- PROBLEM
Could you retype the listing beneath, keeping each line exactly as it is?

- RECORDED DATA

==============================

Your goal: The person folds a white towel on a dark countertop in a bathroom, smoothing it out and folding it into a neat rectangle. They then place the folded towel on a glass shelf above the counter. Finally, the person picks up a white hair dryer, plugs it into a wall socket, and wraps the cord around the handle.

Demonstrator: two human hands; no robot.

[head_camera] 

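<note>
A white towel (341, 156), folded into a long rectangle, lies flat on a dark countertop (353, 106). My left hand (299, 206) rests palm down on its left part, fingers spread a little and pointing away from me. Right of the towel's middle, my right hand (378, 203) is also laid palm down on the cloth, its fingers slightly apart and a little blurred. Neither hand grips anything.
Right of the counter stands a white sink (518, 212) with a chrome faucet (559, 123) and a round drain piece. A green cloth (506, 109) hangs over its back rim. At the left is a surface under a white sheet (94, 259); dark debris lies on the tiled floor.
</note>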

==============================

- WRITTEN REPLY
Your goal: The person folds a white towel on a dark countertop in a bathroom, smoothing it out and folding it into a neat rectangle. They then place the folded towel on a glass shelf above the counter. Finally, the person picks up a white hair dryer, plugs it into a wall socket, and wraps the cord around the handle.

Demonstrator: two human hands; no robot.

[head_camera] 

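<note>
A white towel (341, 156), folded into a long rectangle, lies flat on a dark countertop (353, 106). My left hand (299, 206) rests palm down on its left part, fingers spread a little and pointing away from me. Right of the towel's middle, my right hand (378, 203) is also laid palm down on the cloth, its fingers slightly apart and a little blurred. Neither hand grips anything.
Right of the counter stands a white sink (518, 212) with a chrome faucet (559, 123) and a round drain piece. A green cloth (506, 109) hangs over its back rim. At the left is a surface under a white sheet (94, 259); dark debris lies on the tiled floor.
</note>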

Nothing further is required of the output.